Skin up, pin up: Some of the books people take inspiration from for their inky tributes.

Bit of a specialist one this blog. If you love books, then please continue to read. If you have an interest in tattoos then please, do carry on too. But what I wanted to discuss with you is what happens when both these worlds collide. Answer… something like this, which I found whilst idly browsing recently on t’interweb.

Being a connoisseur of some things literary, most things popular culture and all things tattoo, I feel I can critique some of the tattoo art that has been famed on this website. Looking at the ones of verses, there’s something about a whole limb which has been taken up by simple black script I find very beautiful. Providing it’s not, for example, a Piggyback game guide or similar which thankfully I don’t think anyone has had. (No offense to the good people at Piggyback). But skin was made for the prose of Dickens and Byron, so this without question gets my vote (as long as it’s legible).

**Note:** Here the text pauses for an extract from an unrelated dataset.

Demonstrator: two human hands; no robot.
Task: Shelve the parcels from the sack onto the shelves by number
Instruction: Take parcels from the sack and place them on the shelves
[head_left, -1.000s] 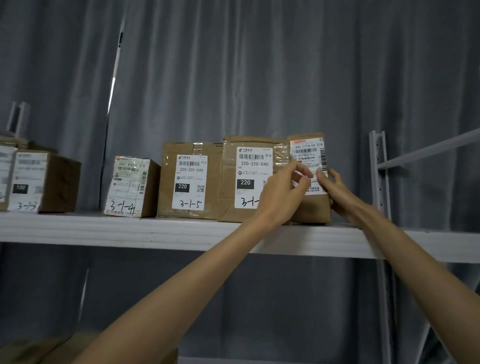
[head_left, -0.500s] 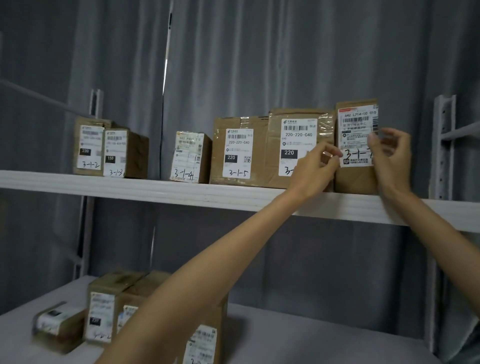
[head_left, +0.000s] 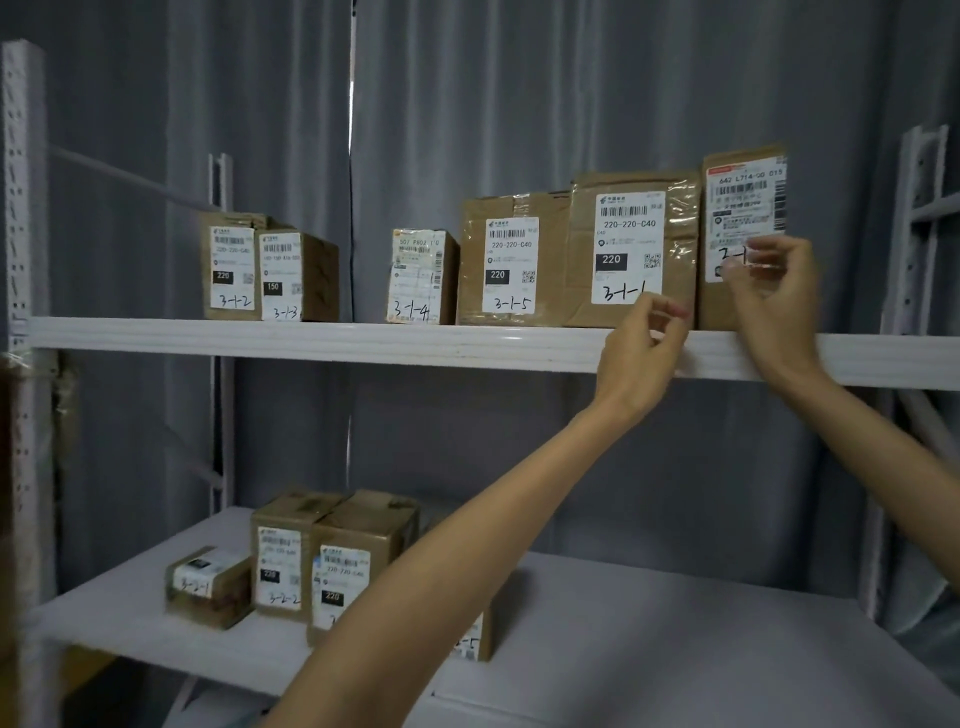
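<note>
A tall brown parcel (head_left: 740, 208) stands upright at the right end of a row on the white top shelf (head_left: 311, 338). Its handwritten number begins "3-1-"; the rest is behind my fingers. My right hand (head_left: 776, 301) is in front of its lower right part, fingers curled and blurred. My left hand (head_left: 641, 353) hangs loosely curled just below the neighbouring parcel (head_left: 631, 249), level with the shelf edge, and holds nothing. Left of that stand parcels 3-1-5 (head_left: 511, 265), 3-1-4 (head_left: 418, 278), 3-1-3 (head_left: 291, 275) and 3-1-2 (head_left: 231, 267). No sack is in view.
The lower shelf (head_left: 649, 623) carries parcels 3-2-1 (head_left: 208, 587), 3-2-2 (head_left: 280, 561) and others partly behind my left forearm. White uprights stand at the left (head_left: 18, 260) and right (head_left: 914, 234). A grey curtain hangs behind.
My left hand has let go of the tall parcel and dropped to the shelf edge. My right hand has slid lower on it. My view has pulled back and tilted down, showing the lower shelf.
</note>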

As I scrolled down the page the most popular pieces it seems are much-loved children’s books and cartoons. We have a fondness for remembering the stories that made us happy when we were children which have still haunted us in our adulthood, and in tribute we have had the images of countless, not to mention the most eccentric, authors’ imaginations etched onto our skin for the rest of our lives. The Curious George ones look rather amazing, and of course the simplistic-yet-beautiful drawings of Antoine de Saint Exupery’s Le Petit Prince make for beautiful skin art with the colours of deep purple, bright yellow and oceanic blue all coming together. One very popular children’s tale seems to serve for endless inspiration for tattoos – Lewis Carroll’s timeless Alice’s Adventures in Wonderland which further reinforces my personal belief that those stories with a vast array of wonderful characters and limitless fantasy are most used in literary tattooing. A possible explanation for this could be because in an ensemble cast, there’s bound to be one you will identify with.

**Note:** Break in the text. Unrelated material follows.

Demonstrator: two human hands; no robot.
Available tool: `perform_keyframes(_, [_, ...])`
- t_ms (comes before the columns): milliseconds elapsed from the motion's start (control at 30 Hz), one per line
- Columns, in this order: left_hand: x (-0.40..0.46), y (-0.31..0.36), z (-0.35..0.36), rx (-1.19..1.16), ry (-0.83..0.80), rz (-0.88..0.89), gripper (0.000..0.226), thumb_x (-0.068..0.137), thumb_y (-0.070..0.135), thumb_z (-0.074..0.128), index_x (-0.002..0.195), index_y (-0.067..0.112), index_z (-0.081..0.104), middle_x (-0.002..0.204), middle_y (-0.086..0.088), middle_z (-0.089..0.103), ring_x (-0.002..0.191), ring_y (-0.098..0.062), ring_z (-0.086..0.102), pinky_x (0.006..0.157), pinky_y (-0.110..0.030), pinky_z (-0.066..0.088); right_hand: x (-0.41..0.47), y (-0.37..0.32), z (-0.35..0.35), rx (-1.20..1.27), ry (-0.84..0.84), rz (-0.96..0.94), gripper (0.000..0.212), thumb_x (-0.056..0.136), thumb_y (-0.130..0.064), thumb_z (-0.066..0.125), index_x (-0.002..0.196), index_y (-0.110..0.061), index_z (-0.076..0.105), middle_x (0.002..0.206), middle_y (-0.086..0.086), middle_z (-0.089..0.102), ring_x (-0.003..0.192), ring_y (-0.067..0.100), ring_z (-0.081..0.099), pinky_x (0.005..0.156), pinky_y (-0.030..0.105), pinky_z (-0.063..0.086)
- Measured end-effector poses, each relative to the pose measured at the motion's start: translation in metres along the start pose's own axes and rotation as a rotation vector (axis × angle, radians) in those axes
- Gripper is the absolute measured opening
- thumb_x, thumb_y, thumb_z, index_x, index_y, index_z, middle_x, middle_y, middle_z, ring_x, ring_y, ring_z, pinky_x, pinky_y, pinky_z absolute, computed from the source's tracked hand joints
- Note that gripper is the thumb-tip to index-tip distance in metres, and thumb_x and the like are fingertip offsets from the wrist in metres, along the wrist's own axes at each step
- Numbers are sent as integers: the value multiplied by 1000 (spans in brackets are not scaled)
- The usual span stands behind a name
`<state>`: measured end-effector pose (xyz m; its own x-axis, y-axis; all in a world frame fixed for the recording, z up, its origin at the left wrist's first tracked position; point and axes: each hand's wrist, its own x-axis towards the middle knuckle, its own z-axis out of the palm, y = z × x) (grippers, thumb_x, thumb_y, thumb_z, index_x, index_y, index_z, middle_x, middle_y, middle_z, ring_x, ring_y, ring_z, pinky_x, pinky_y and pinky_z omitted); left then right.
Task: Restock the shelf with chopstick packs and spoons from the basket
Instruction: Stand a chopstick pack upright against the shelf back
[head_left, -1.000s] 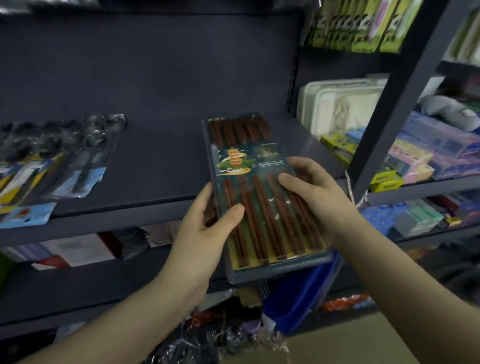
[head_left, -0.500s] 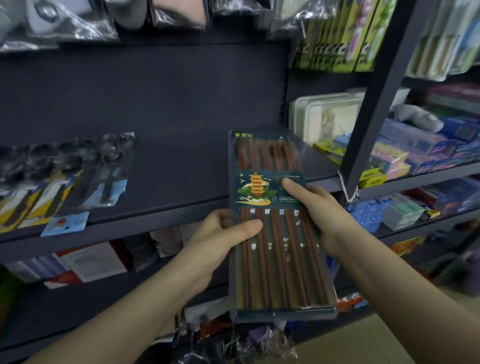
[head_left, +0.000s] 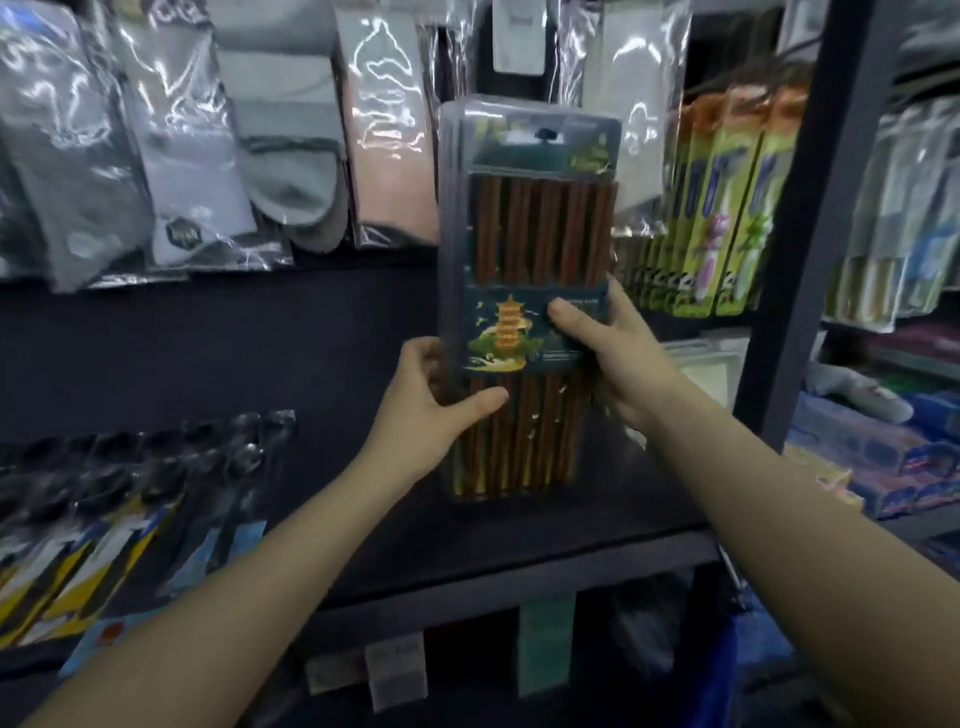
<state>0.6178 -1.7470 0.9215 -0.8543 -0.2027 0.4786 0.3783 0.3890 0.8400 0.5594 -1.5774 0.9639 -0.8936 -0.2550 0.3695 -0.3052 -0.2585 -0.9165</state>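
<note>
A clear-fronted pack of brown chopsticks (head_left: 530, 228) with a dark pagoda label stands upright above the dark shelf (head_left: 467, 540), held in both hands. My left hand (head_left: 431, 410) grips its lower left edge, thumb across the front. My right hand (head_left: 608, 353) grips the right edge at the label, thumb on the front. The pack seems to be more than one stacked together. Packaged spoons (head_left: 104, 519) on yellow and blue cards lie in a row on the shelf's left part. The basket is out of view.
Bagged socks (head_left: 208, 156) hang above the shelf at left. Green packs (head_left: 722, 208) hang at right behind a dark upright post (head_left: 810, 234). Boxes and white containers fill the neighbouring shelves (head_left: 883, 441) at right. Price tags sit on the shelf's front edge.
Both hands have raised the chopstick pack from lying low over the shelf edge to upright in front of the hanging goods. The camera has tilted up.
</note>
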Motion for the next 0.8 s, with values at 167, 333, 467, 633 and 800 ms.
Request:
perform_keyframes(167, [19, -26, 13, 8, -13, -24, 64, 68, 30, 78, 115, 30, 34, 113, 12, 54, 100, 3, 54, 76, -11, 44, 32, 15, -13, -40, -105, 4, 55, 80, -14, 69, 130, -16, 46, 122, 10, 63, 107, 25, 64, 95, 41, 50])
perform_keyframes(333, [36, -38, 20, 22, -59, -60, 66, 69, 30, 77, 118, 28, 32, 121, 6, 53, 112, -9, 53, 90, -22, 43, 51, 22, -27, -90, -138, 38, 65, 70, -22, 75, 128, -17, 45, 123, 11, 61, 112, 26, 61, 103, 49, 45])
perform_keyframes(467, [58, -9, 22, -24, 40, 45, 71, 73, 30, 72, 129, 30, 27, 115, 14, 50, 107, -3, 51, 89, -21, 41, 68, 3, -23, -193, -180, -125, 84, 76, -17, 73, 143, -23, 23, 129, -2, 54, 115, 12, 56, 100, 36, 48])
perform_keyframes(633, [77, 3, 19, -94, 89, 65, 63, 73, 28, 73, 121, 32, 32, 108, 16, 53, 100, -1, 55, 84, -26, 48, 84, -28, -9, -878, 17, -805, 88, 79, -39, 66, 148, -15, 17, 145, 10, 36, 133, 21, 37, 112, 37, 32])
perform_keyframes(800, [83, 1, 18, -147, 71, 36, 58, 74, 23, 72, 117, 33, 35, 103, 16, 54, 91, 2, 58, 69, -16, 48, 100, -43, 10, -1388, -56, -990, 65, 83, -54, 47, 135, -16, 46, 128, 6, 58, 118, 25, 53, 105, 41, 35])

Arguably not every children’s classic story makes for elegant ink. Ladies and gentlemen of the jury I give you exhibit a: Winnie the Pooh tattoos. Let me establish quickly I am a fan of AA Milne’s small, red-shirted, fat honey-loving bear and his friends of the Hundred Acre Wood. My favourite character is Rabbit. Many parallels I have always seen in him as like me he is quick to react, highly opinionated and gets worked up almost instantly. However even my admiration for these characters cannot condone the justification of the horrendous act of Pooh n’ Tigger tattoos. No matter how much shading or fine needles are used no-one should ever get Winnie the Pooh or any associated characters tattooed on themselves. At the risk of sounding snobbish, I apply this only to the Disney incarnations. I would definitely put them into Room 101 as they are hideous and they are the sort of tattoo people get done when they don’t know what else to get done and I for one think they should be prohibited.

And so we move onto other greats of literature whom have no doubt been increased in their popularities by their enormously successful film franchises. I have often thought about getting some kind of tribute to the world of Harry Potter on me. I probably will do, but at the moment I have yet to decide exactly what. I absolutely love the word ‘Always’, which was tattooed in tribute to the answer Snape gives Professor Dumbledore when asked if he still loves Lily Potter. Not too sure how I feel about the enormous back tattoo of Dumbledore next to – Lord have mercy, the worst kinds of tattoo ever conceived on this earth – tribal. JRR Tolkien’s Lord of the Rings, with its huge universe of hobbits, wizards, elves and orcs makes for interesting tattoos and it seems that the possibilities are endless in how people want the famous trilogy immortalised on them. Going a bit further down the page I was really happy to see someone had had El-ahrairah the rabbit from Watership Down on them which in the same vein as the Lord of the Rings, has a great amount of visualisation thanks to the iconic film created from the book.

Matilda, by Roald Dahl.

The Marzipan Pig, by Russell Hoban.

Well I need to justify my opinions and I do so now dear readers through the medium of photography. Here you can see two of my literary tattoos; Roald Dahl’s Matilda and Russell Hoban’s the Marzipan Pig, both illustrated by Quentin Blake. Fantastic.